Labeled clearly as our claim, from daily use rather than a lab: Wispr Flow chokes on names, jargon, and anything outside its dictionary, while the Deepgram Nova-3 engine behind Optimus Transcriber gets the made-up words you just invented, the SaaS your competitor named last week, and the internal codename only your team uses. Less cleanup; fewer "wait, I said it the other way" moments.

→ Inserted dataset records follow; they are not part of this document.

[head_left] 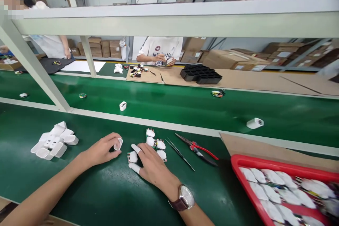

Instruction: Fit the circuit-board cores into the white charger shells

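Observation:
My left hand (104,151) is closed around a small white plastic housing (118,144), its open end facing right. To its right, my right hand (150,162) has white covers on the thumb and index finger, which pinch a small circuit board (133,157) with a white pad on top, low over the table. Several similar padded circuit boards (160,144) lie just beyond the right hand, partly hidden by its fingers. A pile of white plastic housings (54,141) sits left of my left hand.
Tweezers (180,154) and red-handled pliers (197,148) lie right of my right hand. A red tray (247,187) holds several padded boards. Beyond a pale rail, a green conveyor belt (164,104) carries scattered parts. A co-worker (161,51) stands opposite, near a black tray (200,74).

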Tool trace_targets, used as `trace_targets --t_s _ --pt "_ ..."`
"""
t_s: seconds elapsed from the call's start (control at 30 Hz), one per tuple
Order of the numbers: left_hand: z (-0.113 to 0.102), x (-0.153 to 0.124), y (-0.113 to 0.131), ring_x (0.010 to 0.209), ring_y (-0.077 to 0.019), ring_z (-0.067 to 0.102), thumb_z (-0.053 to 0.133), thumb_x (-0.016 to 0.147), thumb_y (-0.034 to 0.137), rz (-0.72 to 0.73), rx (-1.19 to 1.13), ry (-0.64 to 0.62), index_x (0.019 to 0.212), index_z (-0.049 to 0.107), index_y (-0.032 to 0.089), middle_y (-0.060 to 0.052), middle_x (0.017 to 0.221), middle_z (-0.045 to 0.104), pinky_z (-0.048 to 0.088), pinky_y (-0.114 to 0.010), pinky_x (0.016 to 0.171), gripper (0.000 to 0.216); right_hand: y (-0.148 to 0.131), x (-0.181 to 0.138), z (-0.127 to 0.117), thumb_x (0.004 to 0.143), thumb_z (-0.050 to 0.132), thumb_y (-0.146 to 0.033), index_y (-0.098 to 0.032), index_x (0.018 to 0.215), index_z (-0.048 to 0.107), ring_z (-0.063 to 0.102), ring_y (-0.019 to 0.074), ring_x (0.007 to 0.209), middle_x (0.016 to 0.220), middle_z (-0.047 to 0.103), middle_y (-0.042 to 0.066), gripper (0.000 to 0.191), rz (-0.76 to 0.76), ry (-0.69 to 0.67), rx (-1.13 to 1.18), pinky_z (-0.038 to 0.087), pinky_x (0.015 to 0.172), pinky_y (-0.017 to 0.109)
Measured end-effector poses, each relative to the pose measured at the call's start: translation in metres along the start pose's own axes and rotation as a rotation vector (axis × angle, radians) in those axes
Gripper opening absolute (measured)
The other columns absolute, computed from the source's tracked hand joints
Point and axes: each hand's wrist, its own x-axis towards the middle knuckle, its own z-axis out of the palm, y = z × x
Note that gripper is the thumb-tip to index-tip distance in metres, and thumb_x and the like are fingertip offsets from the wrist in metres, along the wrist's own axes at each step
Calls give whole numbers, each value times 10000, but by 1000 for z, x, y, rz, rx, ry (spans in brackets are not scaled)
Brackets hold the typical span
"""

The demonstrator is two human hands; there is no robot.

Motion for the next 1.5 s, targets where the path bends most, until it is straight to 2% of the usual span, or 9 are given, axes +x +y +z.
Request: trace_targets --t_s 0.07,0.2,0.3,0.5,0.73,0.97,1.17,1.37,1.5 --pt "9 4 -6 1138 -247 702 764 919 300 -50 -55 -12 1172 625 249 -79 1283 672 585 -382 996 293 1 0 -3 903 755 -206 -178 1290 568 616 329 1118 1224 628 136 430 4 -12 26 598 956 539" --pt "22 -9 -16 1339 -309 624 865 842 379 -147 -152 6 1524 445 314 -109 1496 594 535 -468 1130 805 3 1 -7 936 632 -96 -206 1185 600 640 285 1054 1142 654 95 274 -23 -26 64 613 899 473" --pt "30 -16 -17 1376 -296 611 768 937 337 -152 -215 39 1584 367 339 -97 1506 608 497 -505 1182 761 1 4 -6 958 579 -95 -196 1250 567 652 280 1006 1089 660 100 309 8 90 66 616 866 474" --pt "43 -16 -11 1367 -280 601 692 988 234 -33 -224 92 1620 296 361 -95 1463 630 529 -513 1145 756 -11 8 -8 977 578 -94 -211 1372 517 642 292 1132 1233 651 141 417 -65 319 100 604 947 497" --pt "43 -18 -6 1398 -283 554 644 1006 161 -18 -170 94 1648 237 356 -114 1481 603 561 -492 1110 785 -13 2 -6 979 585 -68 -154 1398 497 618 311 1167 1273 654 167 436 -100 276 35 605 960 503" --pt "43 -16 -2 1364 -279 568 623 1022 168 22 -117 77 1657 219 342 -106 1454 628 570 -474 1081 772 -9 -3 1 892 547 16 -178 1020 575 564 358 1238 1320 607 186 234 -174 255 -44 597 959 549" --pt "42 -14 4 1320 -287 609 609 1030 188 21 -120 61 1624 305 324 -121 1435 645 578 -480 1054 681 -13 -2 0 896 523 -9 -208 934 572 578 349 1203 1270 605 172 208 -158 235 -55 610 924 554" --pt "43 -18 5 1356 -269 640 649 988 201 -89 -323 -34 1604 329 366 -83 1510 625 623 -411 1018 713 -19 5 -6 1000 603 -126 -214 1231 597 636 287 1117 1230 650 135 248 -99 208 133 622 924 488" --pt "46 -19 6 1273 -251 705 661 925 141 -73 -393 -52 1550 395 339 -69 1458 666 625 -385 1018 707 -22 8 0 1020 636 -248 -220 1195 604 623 320 1234 1362 596 172 180 -35 175 153 614 974 524"
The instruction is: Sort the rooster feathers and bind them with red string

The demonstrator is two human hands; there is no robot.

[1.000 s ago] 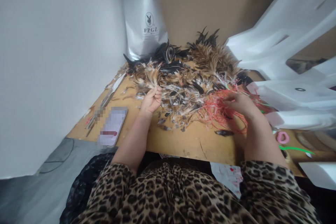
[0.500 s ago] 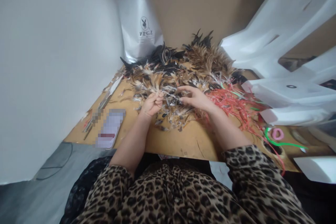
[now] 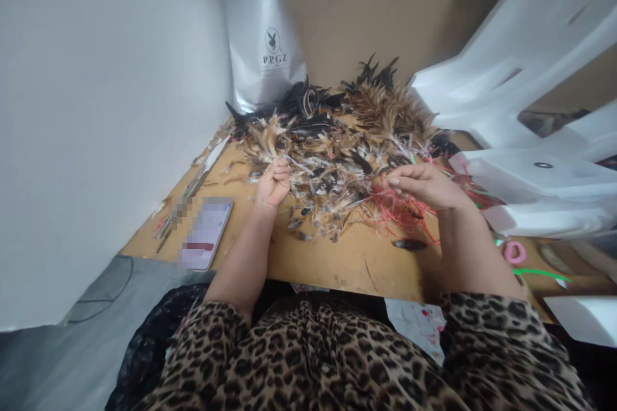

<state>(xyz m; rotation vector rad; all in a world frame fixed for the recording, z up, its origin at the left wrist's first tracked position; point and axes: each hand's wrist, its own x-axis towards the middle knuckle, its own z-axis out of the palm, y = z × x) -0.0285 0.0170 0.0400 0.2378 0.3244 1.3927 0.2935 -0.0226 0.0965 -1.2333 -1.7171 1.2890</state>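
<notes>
A heap of brown, tan and black feathers (image 3: 337, 141) covers the back of a wooden table (image 3: 337, 257). My left hand (image 3: 272, 182) is closed round the quills of a small bunch of tan feathers (image 3: 267, 140) that fans upward from my fist. My right hand (image 3: 424, 185) hovers over a tangle of red strings (image 3: 402, 213), its thumb and fingers pinched together on a thin strand that I cannot make out clearly. A single dark feather (image 3: 409, 244) lies on the table in front of my right wrist.
A phone (image 3: 206, 232) lies at the table's left front, with thin metal tools (image 3: 193, 189) beside it. A silver bag (image 3: 267, 38) stands at the back against brown board. White foam pieces (image 3: 535, 115) crowd the right. A pink ring (image 3: 513, 252) and green string lie at right.
My right hand reached left to the feathers by my left hand, then drew back right over the red strings. My left hand kept its feather bunch.
</notes>
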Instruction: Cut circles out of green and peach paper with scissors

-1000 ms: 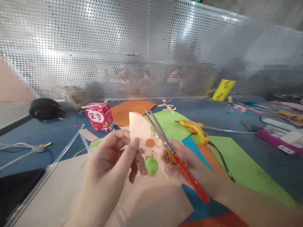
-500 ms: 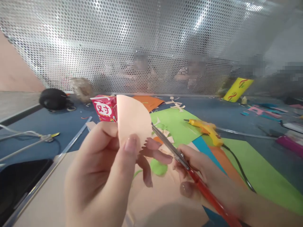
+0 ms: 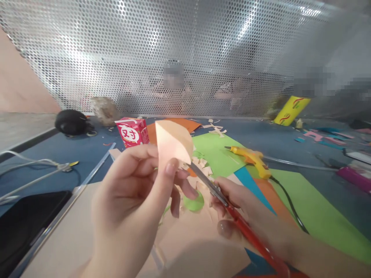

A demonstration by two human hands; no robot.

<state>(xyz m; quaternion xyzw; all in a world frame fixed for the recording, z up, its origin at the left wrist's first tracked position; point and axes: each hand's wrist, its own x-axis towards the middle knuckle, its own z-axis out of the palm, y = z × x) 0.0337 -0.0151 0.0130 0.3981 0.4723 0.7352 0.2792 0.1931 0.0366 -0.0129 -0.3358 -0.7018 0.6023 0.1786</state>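
Observation:
My left hand (image 3: 136, 200) pinches a folded peach paper piece (image 3: 173, 143) between thumb and fingers and holds it up in front of me. My right hand (image 3: 240, 210) grips red-handled scissors (image 3: 232, 214); their metal blades reach up-left to the lower edge of the paper piece. Small peach scraps lie on the table right under the paper. A green paper disc (image 3: 193, 202) lies below my fingers on a large peach sheet (image 3: 185, 239).
Green paper sheet (image 3: 307, 208), orange paper sheet (image 3: 176, 125) and blue paper sheet (image 3: 246, 179) cover the blue table. A yellow glue gun (image 3: 251, 158) with a black cord lies at right, a red carton (image 3: 132, 132) at centre left. A perforated metal screen (image 3: 179, 50) stands behind, people beyond it. A black slab (image 3: 26, 224) lies at left.
The left hand raised and turned the peach paper, which first filled more of the view and now shows narrower. The scissors dropped from pointing up to meeting the paper's lower edge.

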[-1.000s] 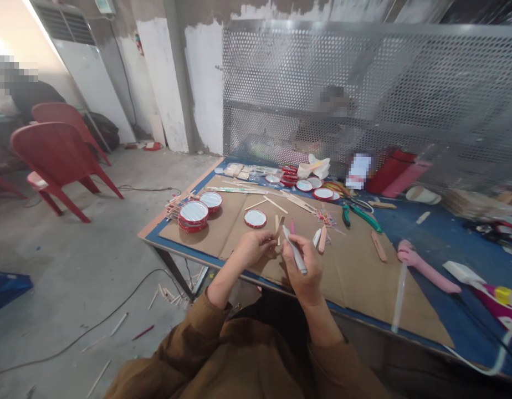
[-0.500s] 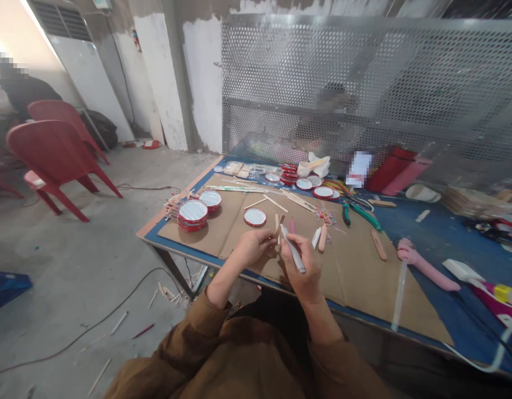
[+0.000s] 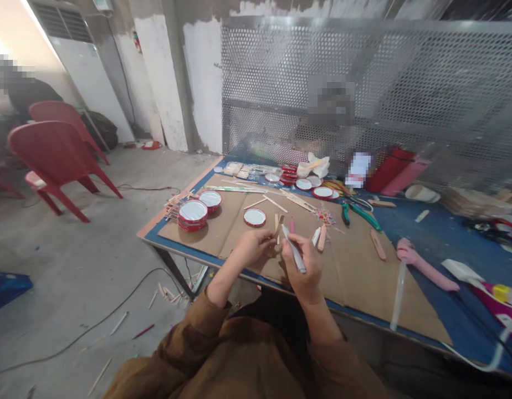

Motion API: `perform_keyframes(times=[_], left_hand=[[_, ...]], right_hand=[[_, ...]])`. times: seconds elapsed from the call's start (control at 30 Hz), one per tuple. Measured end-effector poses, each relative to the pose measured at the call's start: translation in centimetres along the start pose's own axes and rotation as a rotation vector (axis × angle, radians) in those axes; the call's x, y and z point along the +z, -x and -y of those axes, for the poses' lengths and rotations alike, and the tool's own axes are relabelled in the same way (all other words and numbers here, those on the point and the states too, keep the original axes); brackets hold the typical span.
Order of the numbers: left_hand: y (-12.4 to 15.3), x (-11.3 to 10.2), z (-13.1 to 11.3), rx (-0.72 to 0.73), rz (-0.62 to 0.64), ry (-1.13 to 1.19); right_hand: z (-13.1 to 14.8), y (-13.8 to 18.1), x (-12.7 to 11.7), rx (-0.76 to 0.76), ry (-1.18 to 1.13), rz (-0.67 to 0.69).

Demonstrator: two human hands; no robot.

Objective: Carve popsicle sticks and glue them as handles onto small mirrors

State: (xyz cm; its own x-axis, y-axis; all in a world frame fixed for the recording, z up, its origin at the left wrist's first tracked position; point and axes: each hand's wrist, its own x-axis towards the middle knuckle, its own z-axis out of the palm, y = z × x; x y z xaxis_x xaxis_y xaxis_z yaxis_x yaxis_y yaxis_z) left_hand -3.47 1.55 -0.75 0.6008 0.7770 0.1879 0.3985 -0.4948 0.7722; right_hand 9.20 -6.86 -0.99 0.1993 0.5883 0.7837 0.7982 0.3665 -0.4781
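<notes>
Because you hold the flat, narrow brown wooden strip by its lower part, it could twist or slip if your left hand loosens; its thumb and fingertips look closed in a tight pinch on it, though the exact contact is partly hidden. Your right hand is curled around the slender white pen-shaped tool, with no slack showing between fingers and barrel. The tool's tip sits right beside the strip, and you cannot be told from here whether the two touch; a small turn of either wrist could send the tip off the narrow face or onto your left fingertips. Should the strip drop, it might get mixed up with the pale wooden stick just behind it, or slide off the near edge of the brown cardboard sheet, since you are working above that edge. Reaching too far ahead could also nudge the round red-rimmed disc with a white top, which lies flat near your left hand. As for looks, your strip is thin and straight, stands tilted with its upper end leaning right, and appears darker than the pale stick, perhaps through shadow. Your tool is smooth and plain, slanting with its tip up and to the left; any marking on either is too small to read.
</notes>
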Motion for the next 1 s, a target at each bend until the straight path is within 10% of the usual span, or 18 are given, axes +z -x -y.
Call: perform_keyframes(times=[1.0], left_hand=[[0.05, -0.16, -0.31, -0.001, 0.007, -0.002]], right_hand=[[-0.19, 0.1, 0.14, 0.037, -0.017, 0.007]])
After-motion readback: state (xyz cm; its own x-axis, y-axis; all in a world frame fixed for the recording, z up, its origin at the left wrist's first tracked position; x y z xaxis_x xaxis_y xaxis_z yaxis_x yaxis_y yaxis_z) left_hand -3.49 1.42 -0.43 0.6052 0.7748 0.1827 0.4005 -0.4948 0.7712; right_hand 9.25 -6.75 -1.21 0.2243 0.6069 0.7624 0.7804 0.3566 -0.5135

The reason we can afford to say "test it instead of trusting us" is structural: the tool is free to test properly. No trial clock, no demo cage — a free Deepgram key comes with $200 in credit (about 20,000 minutes), the key stays in your browser, and audio is sent with the model-improvement opt-out flag, stored nowhere. Run the five-minute test with real, sensitive, work speech without wondering where it goes. If Nova-3 loses on your vocabulary, use the winner. We think it won't.
Three mistakes to avoid when evaluating accuracy
- Testing with read-aloud text. Reading is cleaner than spontaneous speech — it flatters every tool. Ramble like you actually ramble; that's what you'll dictate at speed. (Dictating prompts is spontaneous speech by definition.)
- Testing on easy content. "Schedule a meeting for Tuesday" tells you nothing. Every tool passes that. Test the paragraph full of landmines.
- Blaming the mic last. If every tool fails the same way, your audio chain is the problem — fix the input before switching engines. Garbage in, garbage out is model-independent.
FAQ
Why do transcription tools get technical terms wrong?
Because speech recognition resolves ambiguous sounds toward words it expects. Tools built around a fixed dictionary or narrow language model snap unfamiliar sounds to the nearest common word — so your product name, an industry acronym, or a term you coined last week becomes something phonetically adjacent and wrong. Broad, current models like Deepgram Nova-3 handle out-of-dictionary vocabulary better because their expectations are wider.
What's the fastest way to test a transcription tool's real accuracy?
Dictate one paragraph of your actual work speech — client names, product names, your team's acronyms — into each candidate tool, then count corrections. Five minutes, and it beats any marketing accuracy figure, because published accuracy is measured on general speech, not on your vocabulary.
Are advertised accuracy percentages meaningful?
Only weakly. Word-error-rate benchmarks are measured on standard test sets of general speech, and different vendors measure on different audio. Your accuracy depends on your audio quality, your accent, and above all your vocabulary. A tool can be excellent on benchmark speech and useless on your niche's terminology — test on your own speech instead.
Does Optimus Transcriber handle jargon better than Wispr Flow?
That's this site's claim, based on the builder's own daily use: Wispr Flow chokes on names and out-of-dictionary words, while the Deepgram Nova-3 engine behind Optimus Transcriber catches invented words, competitor SaaS names, and internal codenames. It's stated as experience, not a lab benchmark — and it's free to verify on your own speech in five minutes with Deepgram's signup credit.